◆ **TASK GOAL**:
In the data below, find the line containing "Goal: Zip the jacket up" and the line containing "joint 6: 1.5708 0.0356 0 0", then reproduce them and every line between, exactly. Omit pictures.

◆ **RECORDS FOR PROCESSING**:
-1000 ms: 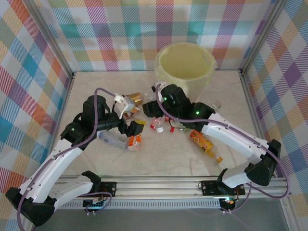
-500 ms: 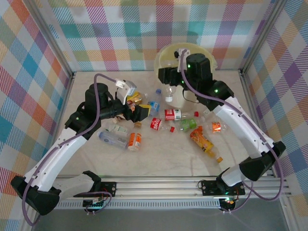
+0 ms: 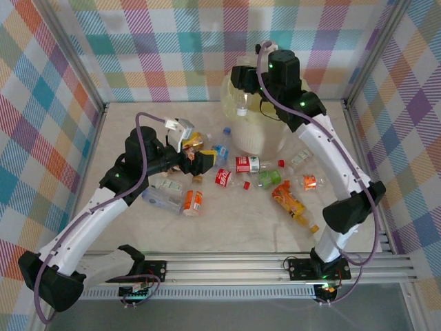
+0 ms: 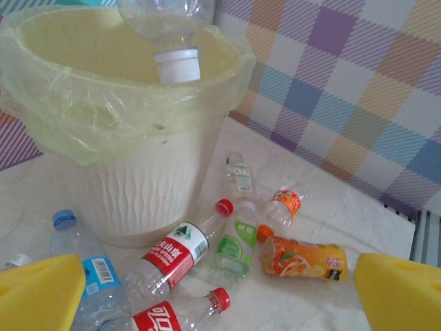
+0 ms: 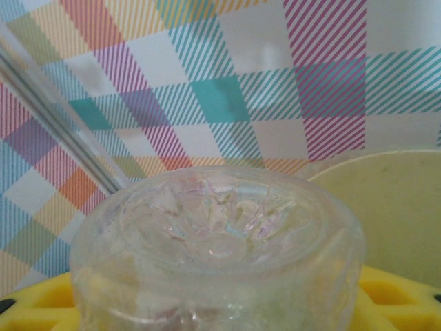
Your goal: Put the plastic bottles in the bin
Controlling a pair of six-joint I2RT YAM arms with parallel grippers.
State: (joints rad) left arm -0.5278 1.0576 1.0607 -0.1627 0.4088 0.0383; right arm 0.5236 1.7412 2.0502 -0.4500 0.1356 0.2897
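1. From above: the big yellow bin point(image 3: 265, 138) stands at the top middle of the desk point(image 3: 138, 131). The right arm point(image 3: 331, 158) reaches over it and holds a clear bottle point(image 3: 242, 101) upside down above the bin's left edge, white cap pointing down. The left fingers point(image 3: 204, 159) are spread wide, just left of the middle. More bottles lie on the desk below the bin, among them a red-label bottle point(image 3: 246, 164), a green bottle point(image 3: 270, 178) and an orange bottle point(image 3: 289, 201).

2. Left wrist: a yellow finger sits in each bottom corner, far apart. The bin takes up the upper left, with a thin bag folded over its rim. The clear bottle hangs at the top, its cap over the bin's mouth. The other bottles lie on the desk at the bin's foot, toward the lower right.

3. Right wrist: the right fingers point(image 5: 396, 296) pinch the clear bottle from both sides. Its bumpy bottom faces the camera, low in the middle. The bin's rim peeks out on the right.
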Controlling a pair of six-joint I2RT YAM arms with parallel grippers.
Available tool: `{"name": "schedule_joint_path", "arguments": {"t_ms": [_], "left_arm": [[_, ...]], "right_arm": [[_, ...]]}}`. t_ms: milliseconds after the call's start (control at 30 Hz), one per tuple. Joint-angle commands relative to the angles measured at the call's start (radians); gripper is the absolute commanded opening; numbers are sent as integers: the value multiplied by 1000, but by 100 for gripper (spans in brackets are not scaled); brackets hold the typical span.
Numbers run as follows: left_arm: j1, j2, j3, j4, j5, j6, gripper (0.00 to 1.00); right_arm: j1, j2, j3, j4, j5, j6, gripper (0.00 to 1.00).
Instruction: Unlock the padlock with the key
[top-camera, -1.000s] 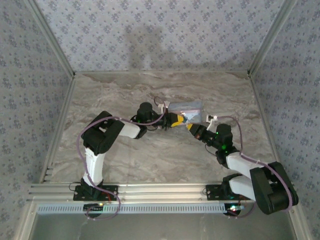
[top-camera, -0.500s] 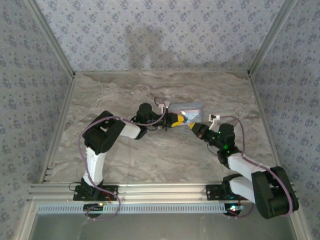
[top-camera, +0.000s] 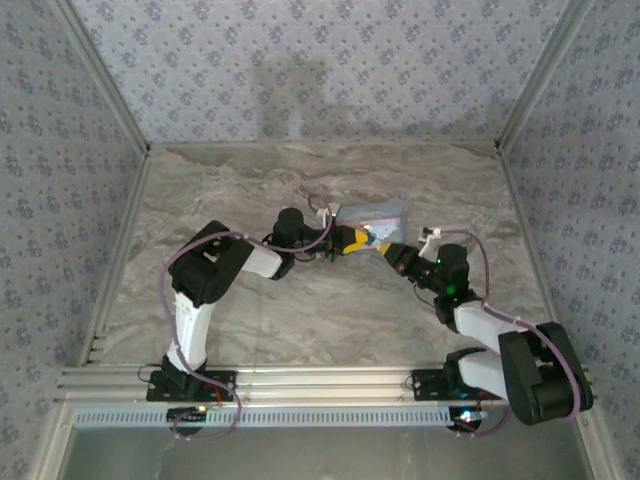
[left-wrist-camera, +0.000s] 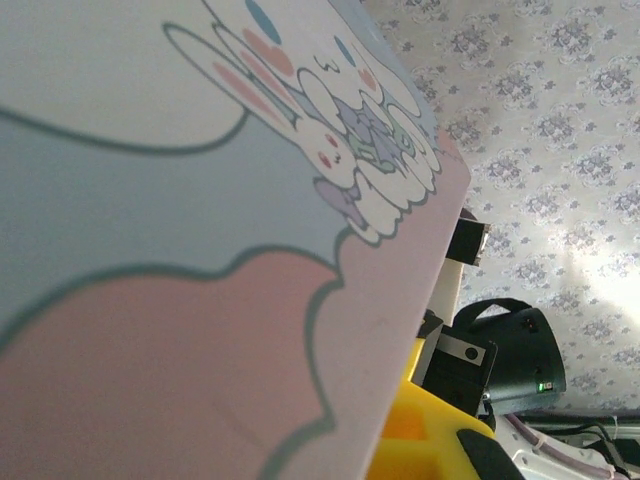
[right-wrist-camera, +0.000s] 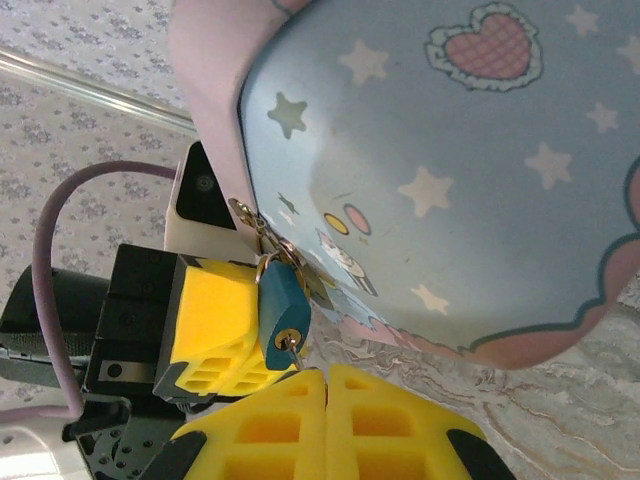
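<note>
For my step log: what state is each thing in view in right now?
padlock: hanging on the box's clasp, shackle through it.
key: tip in the padlock's keyhole.
cartoon-printed box: closed.
right gripper: fingers shut on the key.
left gripper: shut, beside the padlock.

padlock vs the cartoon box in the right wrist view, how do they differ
The padlock is tiny; the box is many times larger. The padlock is plain dark teal; the box is light blue, printed with stars and a heart. The padlock dangles from gold rings at the box's edge. Both are bluish.
</note>
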Motion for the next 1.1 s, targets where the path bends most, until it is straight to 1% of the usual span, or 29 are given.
{"name": "schedule_joint_path", "arguments": {"t_ms": [0, 267, 600, 933, 1067], "left_arm": [[-21, 1, 20, 99, 34, -1, 0], [-23, 0, 17, 90, 27, 13, 0], [-24, -6, 5, 82, 20, 28, 0], [-31, -9, 3, 89, 24, 30, 0], [-33, -9, 2, 98, 23, 27, 0]], "right_arm": [[-1, 11, 33, 38, -11, 37, 0], [9, -1, 38, 40, -10, 68, 0], [27, -12, 43, 13, 24, 94, 0], [33, 23, 67, 16, 42, 147, 0], [36, 27, 81, -14, 46, 170, 0]]}}
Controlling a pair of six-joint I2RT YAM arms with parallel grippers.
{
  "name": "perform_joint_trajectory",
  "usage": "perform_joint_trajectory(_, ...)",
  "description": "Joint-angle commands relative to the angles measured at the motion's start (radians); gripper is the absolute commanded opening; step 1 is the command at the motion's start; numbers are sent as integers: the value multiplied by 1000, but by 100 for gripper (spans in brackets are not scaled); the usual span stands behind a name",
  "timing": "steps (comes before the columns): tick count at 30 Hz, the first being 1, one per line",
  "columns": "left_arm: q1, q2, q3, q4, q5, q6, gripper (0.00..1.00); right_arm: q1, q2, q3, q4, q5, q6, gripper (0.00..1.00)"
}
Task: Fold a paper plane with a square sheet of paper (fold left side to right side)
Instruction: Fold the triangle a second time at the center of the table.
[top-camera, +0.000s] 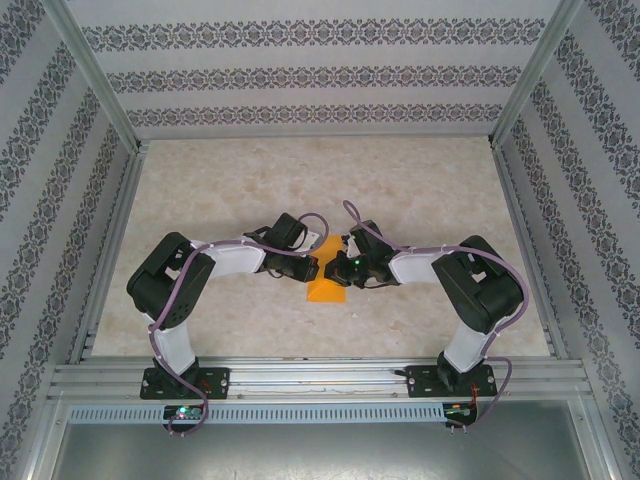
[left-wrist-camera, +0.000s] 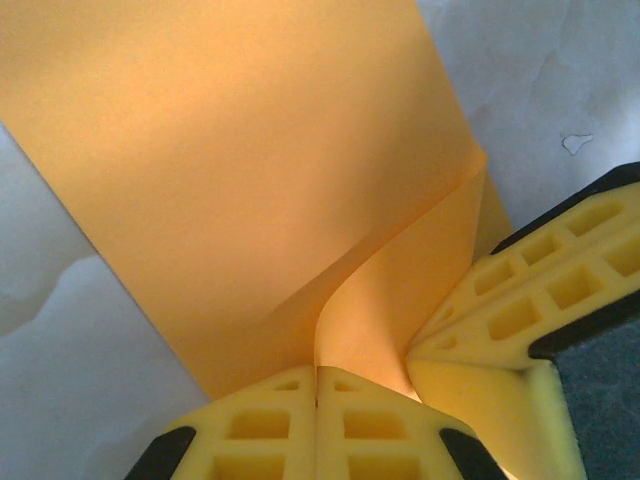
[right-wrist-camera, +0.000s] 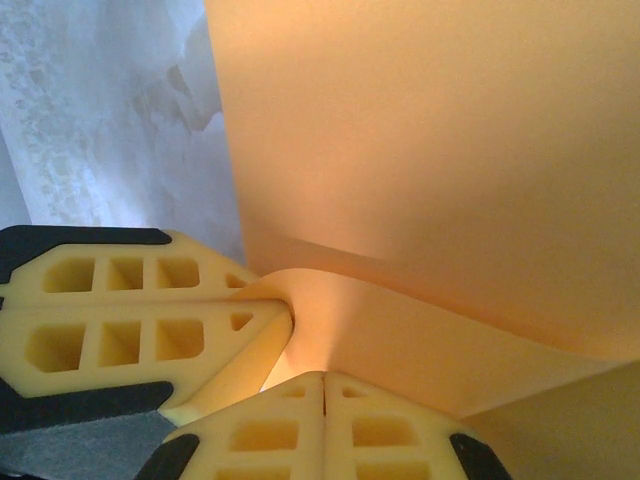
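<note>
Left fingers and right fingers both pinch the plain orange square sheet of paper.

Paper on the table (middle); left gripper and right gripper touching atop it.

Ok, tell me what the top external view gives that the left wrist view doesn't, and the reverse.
Top external: the left arm and right arm whole, their bases on the rail, patterned walls. Left wrist: a flap of the square sheet of paper curling up, pinched in the shut left gripper, the right gripper beside it. Both: orange paper on the pale table.
</note>
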Motion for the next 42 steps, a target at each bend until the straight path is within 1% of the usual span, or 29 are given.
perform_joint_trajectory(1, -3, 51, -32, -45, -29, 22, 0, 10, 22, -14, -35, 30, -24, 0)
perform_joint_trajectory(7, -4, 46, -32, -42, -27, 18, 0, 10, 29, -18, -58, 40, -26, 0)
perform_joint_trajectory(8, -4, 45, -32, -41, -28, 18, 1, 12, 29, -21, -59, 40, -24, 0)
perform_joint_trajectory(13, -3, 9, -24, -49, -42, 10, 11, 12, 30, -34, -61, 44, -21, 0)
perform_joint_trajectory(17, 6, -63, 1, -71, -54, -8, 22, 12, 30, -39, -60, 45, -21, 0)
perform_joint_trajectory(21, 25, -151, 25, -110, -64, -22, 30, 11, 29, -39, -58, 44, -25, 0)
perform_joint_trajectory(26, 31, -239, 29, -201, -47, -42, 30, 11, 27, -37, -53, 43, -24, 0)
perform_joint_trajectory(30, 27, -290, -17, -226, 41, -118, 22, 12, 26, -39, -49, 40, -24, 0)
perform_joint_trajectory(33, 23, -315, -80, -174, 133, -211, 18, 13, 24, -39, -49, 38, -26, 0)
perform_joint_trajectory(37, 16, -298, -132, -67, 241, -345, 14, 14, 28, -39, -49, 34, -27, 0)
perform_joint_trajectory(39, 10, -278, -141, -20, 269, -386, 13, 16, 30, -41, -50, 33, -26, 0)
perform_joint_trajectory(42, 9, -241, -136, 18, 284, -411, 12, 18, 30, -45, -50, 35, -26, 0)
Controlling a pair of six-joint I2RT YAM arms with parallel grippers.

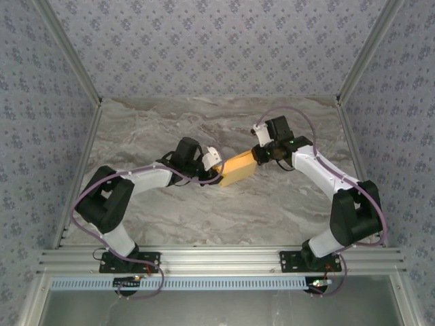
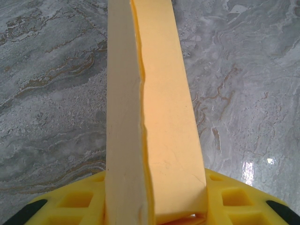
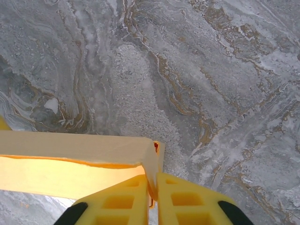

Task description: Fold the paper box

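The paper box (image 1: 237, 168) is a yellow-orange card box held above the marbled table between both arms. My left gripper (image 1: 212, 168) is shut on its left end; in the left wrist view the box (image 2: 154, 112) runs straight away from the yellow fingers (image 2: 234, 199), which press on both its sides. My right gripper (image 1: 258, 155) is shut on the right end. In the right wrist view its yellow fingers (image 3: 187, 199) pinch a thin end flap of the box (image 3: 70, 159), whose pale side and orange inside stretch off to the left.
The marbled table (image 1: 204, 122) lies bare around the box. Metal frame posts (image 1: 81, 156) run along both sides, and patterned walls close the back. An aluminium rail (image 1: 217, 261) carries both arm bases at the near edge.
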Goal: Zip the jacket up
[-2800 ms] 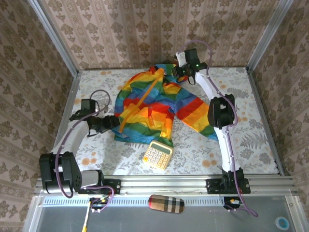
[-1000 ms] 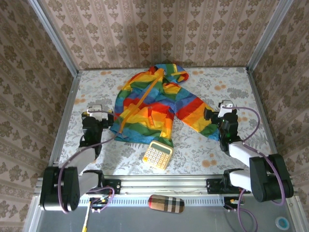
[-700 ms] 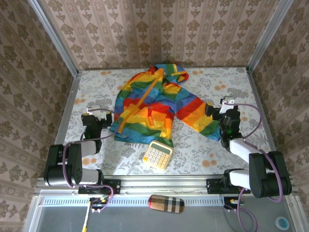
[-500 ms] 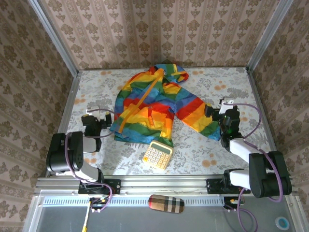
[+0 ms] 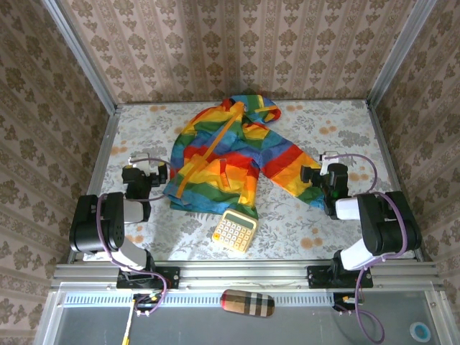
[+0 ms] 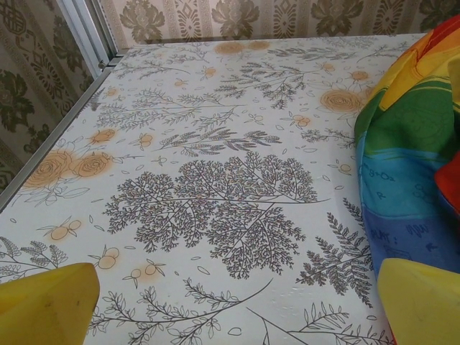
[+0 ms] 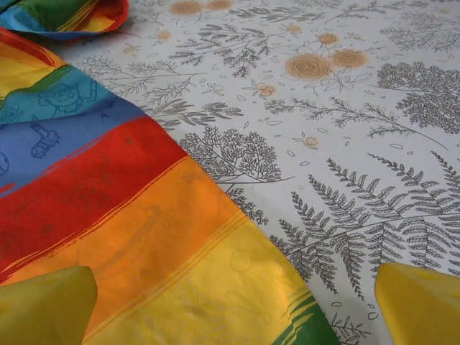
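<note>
1. Top external view: the table (image 5: 345,122) is the biggest thing, covered in a pale cloth printed with grey ferns and orange flowers and walled in by patterned wallpaper.
2. The jacket (image 5: 230,154) lies spread flat in the middle and far part of the table, hood toward the back wall. Its broad stripes run red, orange, yellow, green and blue. An orange-yellow zipper band (image 5: 208,151) slants from the hood down to the near left hem; I cannot tell whether it is closed.
3. The left arm (image 5: 97,230) and right arm (image 5: 381,226) sit folded low at the near corners, each wrist lying on the cloth and pointing inward at the jacket.
4. A checked case (image 5: 247,302) rests on the front rail, off the cloth.
5. A yellow calculator (image 5: 234,231) lies tilted, just touching the jacket's near hem; its key markings are too small to read.
6. The left gripper (image 6: 230,309) is spread wide over bare cloth, its right yellow fingertip (image 6: 420,302) just beside the jacket's blue and green edge.
7. The right gripper (image 7: 230,309) is also spread wide, one fingertip (image 7: 43,305) over the sleeve's yellow stripe, the other over cloth; nothing is pinched.
8. Small line drawings (image 7: 61,97) are printed on the blue stripe; the faint marks there cannot be read.
</note>
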`<state>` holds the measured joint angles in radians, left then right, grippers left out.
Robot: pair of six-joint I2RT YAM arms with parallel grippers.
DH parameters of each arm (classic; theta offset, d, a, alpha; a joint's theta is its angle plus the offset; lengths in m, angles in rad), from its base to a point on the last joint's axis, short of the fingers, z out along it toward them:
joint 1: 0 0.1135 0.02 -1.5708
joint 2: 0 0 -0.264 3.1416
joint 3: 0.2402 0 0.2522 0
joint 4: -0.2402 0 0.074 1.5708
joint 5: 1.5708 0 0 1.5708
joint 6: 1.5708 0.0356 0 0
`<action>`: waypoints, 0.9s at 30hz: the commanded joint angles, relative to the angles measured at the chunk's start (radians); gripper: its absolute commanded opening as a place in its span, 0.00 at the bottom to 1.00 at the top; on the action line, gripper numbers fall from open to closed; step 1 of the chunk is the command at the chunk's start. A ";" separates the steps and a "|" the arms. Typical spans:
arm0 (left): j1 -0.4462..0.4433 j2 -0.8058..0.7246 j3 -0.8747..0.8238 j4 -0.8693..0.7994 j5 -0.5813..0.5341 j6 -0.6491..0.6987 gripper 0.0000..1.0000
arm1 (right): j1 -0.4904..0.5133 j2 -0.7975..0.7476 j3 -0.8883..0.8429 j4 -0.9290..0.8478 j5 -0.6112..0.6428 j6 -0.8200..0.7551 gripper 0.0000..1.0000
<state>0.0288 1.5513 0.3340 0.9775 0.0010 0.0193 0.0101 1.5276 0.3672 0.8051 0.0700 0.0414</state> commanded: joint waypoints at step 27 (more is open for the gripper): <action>-0.018 0.001 0.062 -0.074 0.075 0.041 1.00 | -0.001 0.001 0.041 0.043 0.000 0.002 1.00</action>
<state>0.0128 1.5513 0.3744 0.9081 0.0578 0.0422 0.0101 1.5276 0.3923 0.8146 0.0704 0.0414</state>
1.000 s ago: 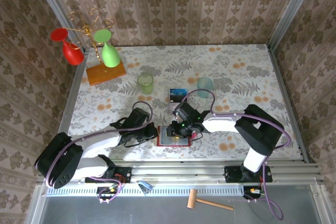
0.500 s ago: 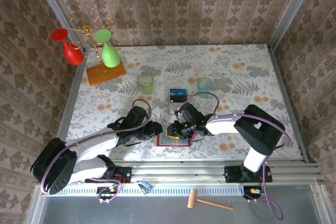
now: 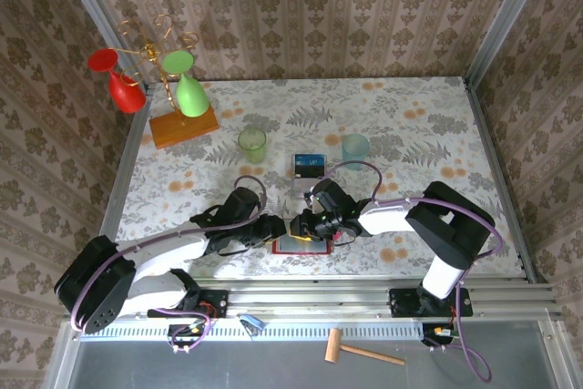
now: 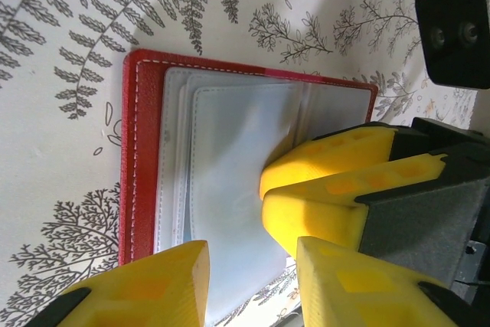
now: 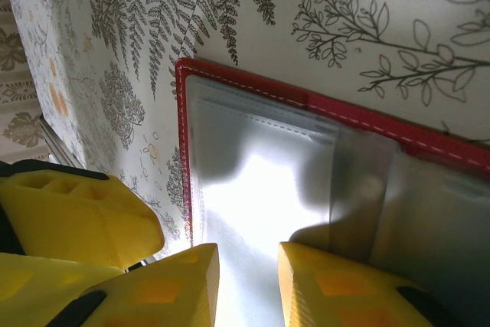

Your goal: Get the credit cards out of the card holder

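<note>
The card holder (image 4: 144,189) lies opened flat on the table (image 3: 410,116) near its front edge, directly between the two arms, its greyish clear pockets (image 5: 253,189) facing up. One dark blue card (image 3: 308,165) lies on the table farther back, well apart from the holder. Glare on the plastic hides whether a pale card sits in a sleeve. The right gripper (image 5: 246,285) has its jaws only narrowly apart, and its fingertips (image 4: 321,178) rest on the inner sleeves near the fold. Whether they pinch a card edge, a sleeve, or merely press down, I cannot tell. The left gripper (image 4: 253,281) hovers just beside it over the near edge of the holder, jaws parted with nothing between them. The step in hand looks like steadying the holder while fishing out a remaining card. To do it well, one arm should pin the red cover flat while the other draws along the sleeve's open side, parallel to the table. A light pinch on the card alone matters, since the soft plastic will likely bunch and lift the whole holder. With the fingers this crowded, slow moves would avoid a knock.
</note>
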`<state>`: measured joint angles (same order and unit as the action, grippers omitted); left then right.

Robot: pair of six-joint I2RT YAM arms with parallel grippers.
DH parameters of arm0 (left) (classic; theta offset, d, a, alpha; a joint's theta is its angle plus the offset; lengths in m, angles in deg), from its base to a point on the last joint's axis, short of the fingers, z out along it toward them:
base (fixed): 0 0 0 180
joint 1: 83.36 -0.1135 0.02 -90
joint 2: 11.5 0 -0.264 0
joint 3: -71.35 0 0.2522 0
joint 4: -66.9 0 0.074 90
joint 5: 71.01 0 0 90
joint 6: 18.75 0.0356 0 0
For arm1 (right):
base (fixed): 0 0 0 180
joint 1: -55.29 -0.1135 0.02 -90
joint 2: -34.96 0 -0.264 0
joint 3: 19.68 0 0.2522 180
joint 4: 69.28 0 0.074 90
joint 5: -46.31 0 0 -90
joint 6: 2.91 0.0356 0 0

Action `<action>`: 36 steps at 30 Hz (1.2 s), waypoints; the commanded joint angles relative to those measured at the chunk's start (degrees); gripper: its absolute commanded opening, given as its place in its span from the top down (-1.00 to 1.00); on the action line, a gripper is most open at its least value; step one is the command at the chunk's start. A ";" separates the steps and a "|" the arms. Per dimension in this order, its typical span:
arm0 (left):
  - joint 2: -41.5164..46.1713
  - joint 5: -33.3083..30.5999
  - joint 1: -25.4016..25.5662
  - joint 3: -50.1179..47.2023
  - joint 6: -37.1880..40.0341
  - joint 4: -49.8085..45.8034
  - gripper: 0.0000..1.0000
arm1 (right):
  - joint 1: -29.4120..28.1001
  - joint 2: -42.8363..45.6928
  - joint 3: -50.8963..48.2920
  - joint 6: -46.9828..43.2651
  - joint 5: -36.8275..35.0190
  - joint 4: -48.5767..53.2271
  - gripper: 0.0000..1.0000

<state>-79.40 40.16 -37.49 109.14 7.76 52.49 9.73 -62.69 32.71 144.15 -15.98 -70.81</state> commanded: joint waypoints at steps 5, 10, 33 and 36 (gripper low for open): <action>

◆ **TASK ANSWER**:
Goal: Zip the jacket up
[-2800 ms] 
[-1000 ms] 
[-700 ms] 
[-500 ms] 
[+0 ms] 
[+0 ms] 
[+0 ms] 
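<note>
1. Top external view: the table (image 5: 345,122) is the biggest thing, covered in a pale cloth printed with grey ferns and orange flowers and walled in by patterned wallpaper.
2. The jacket (image 5: 230,154) lies spread flat in the middle and far part of the table, hood toward the back wall. Its broad stripes run red, orange, yellow, green and blue. An orange-yellow zipper band (image 5: 208,151) slants from the hood down to the near left hem; I cannot tell whether it is closed.
3. The left arm (image 5: 97,230) and right arm (image 5: 381,226) sit folded low at the near corners, each wrist lying on the cloth and pointing inward at the jacket.
4. A checked case (image 5: 247,302) rests on the front rail, off the cloth.
5. A yellow calculator (image 5: 234,231) lies tilted, just touching the jacket's near hem; its key markings are too small to read.
6. The left gripper (image 6: 230,309) is spread wide over bare cloth, its right yellow fingertip (image 6: 420,302) just beside the jacket's blue and green edge.
7. The right gripper (image 7: 230,309) is also spread wide, one fingertip (image 7: 43,305) over the sleeve's yellow stripe, the other over cloth; nothing is pinched.
8. Small line drawings (image 7: 61,97) are printed on the blue stripe; the faint marks there cannot be read.
</note>
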`<state>` holds the measured joint angles in radians, left then right, grippers left out.
Robot: pair of six-joint I2RT YAM arms with parallel grippers.
DH parameters of each arm (classic; theta offset, d, a, alpha; a joint's theta is its angle plus the offset; lengths in m, angles in rad), from its base to a point on the last joint's axis, short of the fingers, z out along it toward them:
joint 1: 0 0.1135 0.02 -1.5708
joint 2: 0 0 -0.264 3.1416
joint 3: 0.2402 0 0.2522 0
joint 4: -0.2402 0 0.074 1.5708
joint 5: 1.5708 0 0 1.5708
joint 6: 1.5708 0.0356 0 0

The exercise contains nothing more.